A stand-off between Britain and the EU over future access to the single market for London’s financial services industry is shaping up to be one of the key Brexit battlegrounds before Britain is due to leave the bloc in March 2019.
Since her botched bet on a snap election cost her party its majority in parliament, May has sought to reassure finance chiefs about Brexit, although she cannot give certainty about the future of the post-divorce relationship with the EU.
She will meet finance chiefs including Jes Staley, chief executive of Barclays, and Richard Gnodde, chief executive of Goldman Sachs International (GS.N) in Downing Street on Thursday.

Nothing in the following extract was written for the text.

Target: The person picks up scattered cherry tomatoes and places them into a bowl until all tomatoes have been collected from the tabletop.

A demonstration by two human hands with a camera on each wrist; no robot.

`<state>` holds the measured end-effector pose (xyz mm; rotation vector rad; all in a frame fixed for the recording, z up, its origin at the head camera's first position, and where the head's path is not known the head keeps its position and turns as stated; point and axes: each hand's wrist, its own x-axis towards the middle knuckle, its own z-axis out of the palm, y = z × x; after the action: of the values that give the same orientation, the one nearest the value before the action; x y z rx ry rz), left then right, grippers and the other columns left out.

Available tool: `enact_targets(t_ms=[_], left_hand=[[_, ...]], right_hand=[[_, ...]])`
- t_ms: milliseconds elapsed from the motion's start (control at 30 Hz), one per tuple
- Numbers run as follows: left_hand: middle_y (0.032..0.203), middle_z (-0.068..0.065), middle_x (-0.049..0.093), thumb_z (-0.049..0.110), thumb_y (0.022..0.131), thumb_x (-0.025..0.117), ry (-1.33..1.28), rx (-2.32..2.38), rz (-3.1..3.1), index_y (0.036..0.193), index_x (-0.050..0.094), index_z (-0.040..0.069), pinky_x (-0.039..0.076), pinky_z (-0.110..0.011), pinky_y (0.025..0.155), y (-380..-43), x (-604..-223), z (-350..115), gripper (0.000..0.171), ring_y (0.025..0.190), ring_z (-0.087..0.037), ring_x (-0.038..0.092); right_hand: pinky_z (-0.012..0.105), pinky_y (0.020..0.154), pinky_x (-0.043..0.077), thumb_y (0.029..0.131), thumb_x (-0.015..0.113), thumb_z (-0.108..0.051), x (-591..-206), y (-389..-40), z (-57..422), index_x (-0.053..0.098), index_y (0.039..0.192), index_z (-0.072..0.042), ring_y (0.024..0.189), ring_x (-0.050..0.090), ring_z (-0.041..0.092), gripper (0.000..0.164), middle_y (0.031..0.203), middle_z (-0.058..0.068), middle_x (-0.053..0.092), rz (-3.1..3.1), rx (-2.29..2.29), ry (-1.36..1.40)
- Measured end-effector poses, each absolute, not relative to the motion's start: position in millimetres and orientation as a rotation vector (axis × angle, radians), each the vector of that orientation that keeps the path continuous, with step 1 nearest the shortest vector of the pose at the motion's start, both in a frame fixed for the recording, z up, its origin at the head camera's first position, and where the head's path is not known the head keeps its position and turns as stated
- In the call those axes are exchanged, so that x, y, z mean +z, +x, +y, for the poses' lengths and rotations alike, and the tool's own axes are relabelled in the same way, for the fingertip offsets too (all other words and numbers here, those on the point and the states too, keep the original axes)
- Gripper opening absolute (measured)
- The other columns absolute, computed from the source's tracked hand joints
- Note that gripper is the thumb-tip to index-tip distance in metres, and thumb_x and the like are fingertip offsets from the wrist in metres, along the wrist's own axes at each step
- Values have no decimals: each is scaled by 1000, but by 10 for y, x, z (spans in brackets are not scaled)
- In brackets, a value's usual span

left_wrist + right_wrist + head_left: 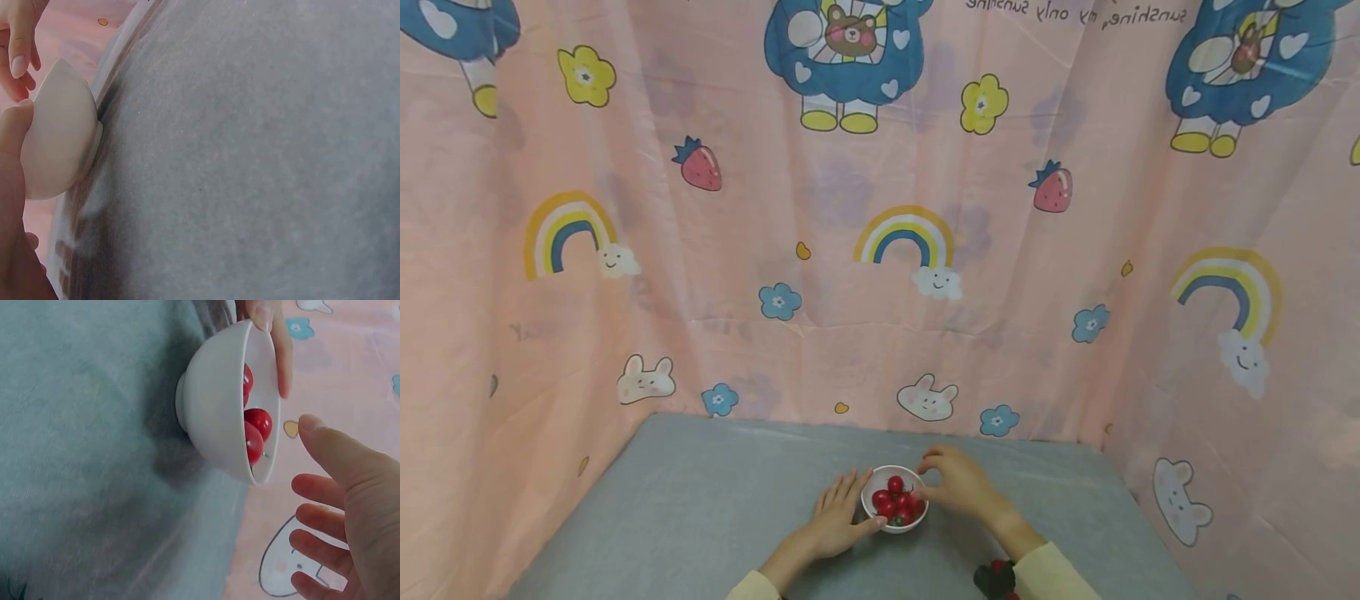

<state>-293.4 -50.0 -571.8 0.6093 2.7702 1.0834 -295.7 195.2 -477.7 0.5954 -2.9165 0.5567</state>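
Note:
A white bowl [895,529] stands on the grey cloth, with several small red cherry tomatoes [883,504] inside; bits of green show among them. At the bowl's left side is my left hand [838,517], its fingers long and straight. Its thumb and fingertips touch the rim, the thumb on the near side. Over on the other side, my right hand [958,479] hovers beside the rim. In the right wrist view, the right thumb and fingers [322,515] stand apart with nothing between them, pointing toward the bowl's mouth.
The grey cloth-covered table [737,475] carries the bowl. Near the right sleeve [1052,575] lies a dark object [992,581] with red bits, partly hidden by the arm. A pink printed curtain [850,358] hangs behind and along both sides.

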Motion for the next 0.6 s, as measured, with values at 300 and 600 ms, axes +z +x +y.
enact_targets(t_ms=[300, 600], left_hand=[[165, -18, 21, 65, 91, 55, 604, 1077, 2777, 158, 20, 27, 10, -71, 116, -2950, -5742, -495, 85, 153, -45, 13], [165, -18, 21, 65, 90, 55, 612, 1092, 2785, 158, 21, 27, 10, -71, 116, -2944, -5745, -501, 85, 152, -46, 14]], right_hand=[[53, 97, 51, 81, 81, -32, -4805, -2903, 2170, 75, 93, -11, 110, 63, 30, 25, 115, 9, 68, -2864, 587, 575], [53, 96, 50, 80, 81, -31, -4818, -2761, 2457, 75, 91, -11, 107, 64, 29, 24, 113, 9, 68, -2857, 558, 581]])
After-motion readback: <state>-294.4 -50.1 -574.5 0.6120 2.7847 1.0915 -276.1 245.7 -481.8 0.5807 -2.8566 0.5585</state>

But financial services companies are reluctant to hire, according to Morgan McKinley. Financial services jobs new to the market in December fell to 3,150 from 4,980 in December 2016, it said.
Many banks, insurers and other financial firms are enacting contingency plans to shift parts of their European operations to the continent because they are likely to lose the right to sell their products freely within the bloc from London.
The EU’s chief Brexit negotiator, Michel Barnier, said on Tuesday the EU would not give financial firms based in Britain a general “passport” to do business in the single market.
Bloomberg reported that Germany would demand Britain pay for financial firms to have access to the EU market after Brexit, though EU officials said Britain would not be able to cherry pick its post-Brexit relationship.
British officials, who argue that the EU’s biggest economies would find it hard to function should London be isolated financially, are confident the EU will be flexible.
But if Britain insists, as May does, on viewing the Brexit vote as a call for tougher immigration controls, it is unclear how Berlin and Paris could allow London-based financial services companies full access to the EU market for free.